The mere matter of time requisite to comply with the requirement of the statute is perhaps a matter of trifling consideration, yet, if the State may compel the sacrifice of a few minutes of the time of one person for another, may it not compel the sacrifice of a few days of time? Where and upon what principle shall the limit be placed? Again, if the employer can be compelled to state the true cause of discharge, it implies that he should state the facts as he understands them, and the facts may be in dispute and may be regarded by the employee as libelous. Litigation may result therefrom which might be a great burden to the employer, although successfully defended. We think the State can impose no such possi

ble burden.

EMPLOYERS' LIABILITY-ACTIONS FOR INJURIES CAUSING DEATHRIGHTS OF NONRESIDENT ALIENS-TREATIES-Fulco et al. v. Schuylkill Stone Co., United States Circuit Court of Appeals, Third Circuit, 169 Federal Reporter, page 98.-This was an action in which the plaintiffs, residents of Italy and subjects of the King of Italy, sought to recover damages for the death of their son who was killed through the alleged negligence of the company named above in its quarry in Montgomery County, Pa. The right to recover damages for injuries resulting in death is granted in general terms by the acts of 1851 and 1855.

Section 18 of the Pennsylvania act of April 15, 1851 (P. L. 674), provides:

No action hereafter brought to recover damages for injuries to the person by negligence or default shall abate by reason of the death of the plaintiff; but the personal representatives of the deceased may be substituted as plaintiff, and prosecute the suit to final judgment and satisfaction.

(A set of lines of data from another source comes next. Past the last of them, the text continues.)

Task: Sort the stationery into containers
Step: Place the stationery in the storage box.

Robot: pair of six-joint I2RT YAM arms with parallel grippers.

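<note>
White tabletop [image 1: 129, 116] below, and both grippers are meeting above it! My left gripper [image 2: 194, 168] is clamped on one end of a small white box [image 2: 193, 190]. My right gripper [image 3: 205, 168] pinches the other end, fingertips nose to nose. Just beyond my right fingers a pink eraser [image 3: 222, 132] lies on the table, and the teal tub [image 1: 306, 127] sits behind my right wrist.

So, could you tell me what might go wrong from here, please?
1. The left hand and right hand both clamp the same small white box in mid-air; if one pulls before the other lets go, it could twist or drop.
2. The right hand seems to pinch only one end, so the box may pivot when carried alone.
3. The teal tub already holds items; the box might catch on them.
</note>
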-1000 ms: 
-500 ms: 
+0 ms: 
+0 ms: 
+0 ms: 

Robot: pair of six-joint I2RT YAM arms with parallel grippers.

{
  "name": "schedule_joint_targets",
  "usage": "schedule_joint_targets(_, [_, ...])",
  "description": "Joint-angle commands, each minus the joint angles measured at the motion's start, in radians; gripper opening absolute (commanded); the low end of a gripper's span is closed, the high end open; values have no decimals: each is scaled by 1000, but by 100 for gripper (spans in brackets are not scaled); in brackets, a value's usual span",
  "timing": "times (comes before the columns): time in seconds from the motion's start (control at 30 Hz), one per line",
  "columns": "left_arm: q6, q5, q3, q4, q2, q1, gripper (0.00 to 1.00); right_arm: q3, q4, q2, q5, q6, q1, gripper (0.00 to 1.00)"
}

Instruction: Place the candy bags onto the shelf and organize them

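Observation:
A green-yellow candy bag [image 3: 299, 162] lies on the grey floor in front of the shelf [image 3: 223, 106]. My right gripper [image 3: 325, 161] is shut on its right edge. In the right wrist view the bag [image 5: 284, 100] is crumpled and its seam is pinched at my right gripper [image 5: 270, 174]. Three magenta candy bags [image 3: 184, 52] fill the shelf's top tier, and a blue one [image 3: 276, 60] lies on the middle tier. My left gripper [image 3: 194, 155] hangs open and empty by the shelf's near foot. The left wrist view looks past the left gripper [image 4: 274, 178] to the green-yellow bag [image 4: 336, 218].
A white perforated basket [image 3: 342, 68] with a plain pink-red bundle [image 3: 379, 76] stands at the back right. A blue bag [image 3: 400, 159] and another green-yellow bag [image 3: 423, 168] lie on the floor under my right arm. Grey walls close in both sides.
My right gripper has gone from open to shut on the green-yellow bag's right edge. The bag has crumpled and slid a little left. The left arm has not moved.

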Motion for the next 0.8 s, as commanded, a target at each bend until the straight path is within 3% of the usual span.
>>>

Section 19 of the same act, among other things, provides:

Whenever death shall be occasioned by unlawful violence or negligence and no suit for damages be brought by the party injured during his or her life, the widow of any such deceased, or if there be no widow, the personal representatives may maintain an action for and recover damages for the death thus caused.

Section 1 of the Pennsylvania act of April 26, 1855 (P. L. 309), provides:

The persons entitled to recover damages for any injury causing death, shall be the husband, widow, children or parents of the deceased, and no other relatives, and the sum recovered shall go to them in the proportion they would have taken his or her estate in case of intestacy and that without liability to creditors.